Tribunal Administratif de Limoges — Décision N° TA87-2201406

jeudi 19 janvier 2023

JuridictionTribunal Administratif de Limoges
SectionTribunal Administratif de Limoges
N° DossierTA87-2201406
TypeDécision
RecoursExcès de pouvoir
Formation2ème chambre
Avocat requérantKADDOURI

Texte intégral

Vu la procédure suivante :

Par une requête et des pièces enregistrées le 29 septembre 2022 et le 17 octobre 2022, M. C A D, représenté par Me Kaddouri, demande au tribunal :

1°) de lui accorder le bénéfice de l'aide juridictionnelle provisoire ;

2°) d'annuler pour excès de pouvoir l'arrêté du 27 septembre 2022 par lequel le préfet de la Corrèze l'a obligé à quitter le territoire français sans délai, a fixé le pays de destination, et a prononcé une interdiction de retour sur le territoire français d'une durée d'un an ;

3°) d'enjoindre au préfet de la Corrèze de lui délivrer un titre de séjour ou, à défaut, de réexaminer sa situation administrative, dans un délai de deux mois à compter de la date de notification du jugement à intervenir, sous astreinte de deux cents euros par jour de retard, et de lui délivrer une autorisation de séjour et de travail pour la durée de l'examen de sa demande ;

4°) de mettre à la charge de l'Etat, au bénéfice de son conseil, une somme de 1 800 euros en application de l'article 37 de la loi du 10 juillet 1991 et de l'article L. 761-1 du code de justice administrative, sous réserve de renonciation au bénéfice de l'aide juridictionnelle.

Il soutient que :

Sur l'arrêté pris dans son ensemble :

- il est entaché d'incompétence.

Sur l'obligation de quitter le territoire français :

- la décision est entachée d'une insuffisance de motivation ;

- elle méconnaît les stipulations de l'article 8 de la convention européenne de sauvegarde des droits de l'homme et des libertés fondamentales ;

- elle est entachée d'une erreur manifeste d'appréciation de ses conséquences sur sa situation personnelle.

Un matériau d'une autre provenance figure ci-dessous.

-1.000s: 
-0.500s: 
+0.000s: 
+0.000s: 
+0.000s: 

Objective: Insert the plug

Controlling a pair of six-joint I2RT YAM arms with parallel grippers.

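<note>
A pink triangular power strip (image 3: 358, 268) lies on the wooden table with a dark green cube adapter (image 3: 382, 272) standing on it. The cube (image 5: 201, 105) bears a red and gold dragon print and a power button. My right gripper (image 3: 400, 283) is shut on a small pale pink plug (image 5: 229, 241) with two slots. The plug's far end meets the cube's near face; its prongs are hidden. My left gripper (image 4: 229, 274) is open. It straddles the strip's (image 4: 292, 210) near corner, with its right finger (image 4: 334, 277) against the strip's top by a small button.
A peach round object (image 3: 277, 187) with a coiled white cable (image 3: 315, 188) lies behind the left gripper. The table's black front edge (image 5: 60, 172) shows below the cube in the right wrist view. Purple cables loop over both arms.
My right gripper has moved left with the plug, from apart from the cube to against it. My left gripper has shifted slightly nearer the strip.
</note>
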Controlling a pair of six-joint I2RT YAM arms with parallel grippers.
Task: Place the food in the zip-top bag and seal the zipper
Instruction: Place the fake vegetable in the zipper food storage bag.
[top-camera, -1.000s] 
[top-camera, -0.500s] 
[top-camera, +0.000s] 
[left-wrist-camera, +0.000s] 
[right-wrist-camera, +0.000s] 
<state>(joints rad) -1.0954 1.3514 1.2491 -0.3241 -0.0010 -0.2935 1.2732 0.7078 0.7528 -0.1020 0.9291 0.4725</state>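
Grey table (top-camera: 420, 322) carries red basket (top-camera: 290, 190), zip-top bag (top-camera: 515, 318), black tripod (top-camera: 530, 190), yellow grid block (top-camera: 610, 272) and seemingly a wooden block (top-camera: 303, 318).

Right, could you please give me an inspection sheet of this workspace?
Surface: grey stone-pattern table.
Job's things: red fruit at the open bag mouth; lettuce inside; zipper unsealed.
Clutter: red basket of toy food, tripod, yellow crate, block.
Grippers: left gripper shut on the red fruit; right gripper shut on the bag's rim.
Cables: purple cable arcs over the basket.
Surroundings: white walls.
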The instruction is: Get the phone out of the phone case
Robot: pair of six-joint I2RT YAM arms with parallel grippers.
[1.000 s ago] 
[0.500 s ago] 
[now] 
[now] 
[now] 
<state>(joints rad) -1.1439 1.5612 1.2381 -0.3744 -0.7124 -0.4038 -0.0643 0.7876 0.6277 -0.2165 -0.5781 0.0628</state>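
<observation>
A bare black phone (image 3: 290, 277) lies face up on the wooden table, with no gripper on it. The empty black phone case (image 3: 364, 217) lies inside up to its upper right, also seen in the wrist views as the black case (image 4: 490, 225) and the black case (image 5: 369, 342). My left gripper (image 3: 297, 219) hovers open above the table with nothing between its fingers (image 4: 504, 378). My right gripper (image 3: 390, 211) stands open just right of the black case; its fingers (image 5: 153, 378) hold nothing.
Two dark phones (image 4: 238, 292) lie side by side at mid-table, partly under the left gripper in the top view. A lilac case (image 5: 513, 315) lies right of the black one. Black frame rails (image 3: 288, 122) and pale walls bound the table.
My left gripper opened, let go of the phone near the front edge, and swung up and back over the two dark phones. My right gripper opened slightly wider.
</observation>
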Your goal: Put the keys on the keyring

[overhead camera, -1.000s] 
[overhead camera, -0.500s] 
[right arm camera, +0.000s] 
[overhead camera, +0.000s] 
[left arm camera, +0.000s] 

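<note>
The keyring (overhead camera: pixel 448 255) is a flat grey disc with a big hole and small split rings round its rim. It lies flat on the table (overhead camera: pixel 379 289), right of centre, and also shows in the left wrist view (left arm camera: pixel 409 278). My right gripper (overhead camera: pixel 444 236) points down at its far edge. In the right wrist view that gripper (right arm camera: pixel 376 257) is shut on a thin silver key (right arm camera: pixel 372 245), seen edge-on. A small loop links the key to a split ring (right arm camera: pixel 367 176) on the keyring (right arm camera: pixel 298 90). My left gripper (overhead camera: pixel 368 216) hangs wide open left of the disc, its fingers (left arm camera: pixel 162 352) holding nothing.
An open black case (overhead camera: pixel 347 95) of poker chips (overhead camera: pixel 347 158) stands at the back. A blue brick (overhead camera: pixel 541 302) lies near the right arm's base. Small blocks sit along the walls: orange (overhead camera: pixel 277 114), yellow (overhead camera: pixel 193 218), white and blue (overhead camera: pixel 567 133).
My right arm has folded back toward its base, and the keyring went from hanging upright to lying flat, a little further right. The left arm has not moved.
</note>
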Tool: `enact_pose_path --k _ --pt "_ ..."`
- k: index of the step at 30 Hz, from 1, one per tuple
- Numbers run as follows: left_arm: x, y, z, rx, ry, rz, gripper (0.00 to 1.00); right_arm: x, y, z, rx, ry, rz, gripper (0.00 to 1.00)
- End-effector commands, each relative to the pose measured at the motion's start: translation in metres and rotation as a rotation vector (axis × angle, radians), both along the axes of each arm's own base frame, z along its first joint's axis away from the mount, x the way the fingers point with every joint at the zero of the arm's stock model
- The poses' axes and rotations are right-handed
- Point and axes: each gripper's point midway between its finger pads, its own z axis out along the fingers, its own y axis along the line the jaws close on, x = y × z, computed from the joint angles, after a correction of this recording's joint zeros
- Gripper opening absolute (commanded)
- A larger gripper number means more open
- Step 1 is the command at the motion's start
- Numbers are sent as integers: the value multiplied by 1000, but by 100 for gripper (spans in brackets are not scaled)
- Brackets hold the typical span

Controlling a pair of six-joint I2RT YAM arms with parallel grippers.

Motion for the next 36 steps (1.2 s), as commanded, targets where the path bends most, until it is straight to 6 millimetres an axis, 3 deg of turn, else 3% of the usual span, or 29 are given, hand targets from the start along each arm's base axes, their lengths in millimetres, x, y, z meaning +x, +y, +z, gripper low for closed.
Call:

Sur la décision refusant un délai de départ volontaire :

- la décision est entachée d'une insuffisance de motivation ;

- elle est illégale en raison de l'illégalité de la décision portant obligation de quitter le territoire ;

- elle méconnaît les stipulations de l'article 8 de la convention européenne de sauvegarde des droits de l'homme et des libertés fondamentales.

Sur la décision fixant le pays de renvoi :

- la décision est entachée d'une insuffisance de motivation ;

- la décision est illégale en raison de l'illégalité de la décision portant obligation de quitter le territoire qui la fonde ;

- elle méconnaît les stipulations de l'article 8 de la convention européenne de sauvegarde des droits de l'homme et des libertés fondamentales.

Sur l'interdiction de retour sur le territoire français :

- la décision est entachée d'une insuffisance de motivation ;

- elle est illégale en raison de l'illégalité de la décision portant obligation de quitter le territoire qui la fonde ;

- la décision méconnaît les stipulations de l'article 8 de la convention européenne de sauvegarde des droits de l'homme et des libertés fondamentales.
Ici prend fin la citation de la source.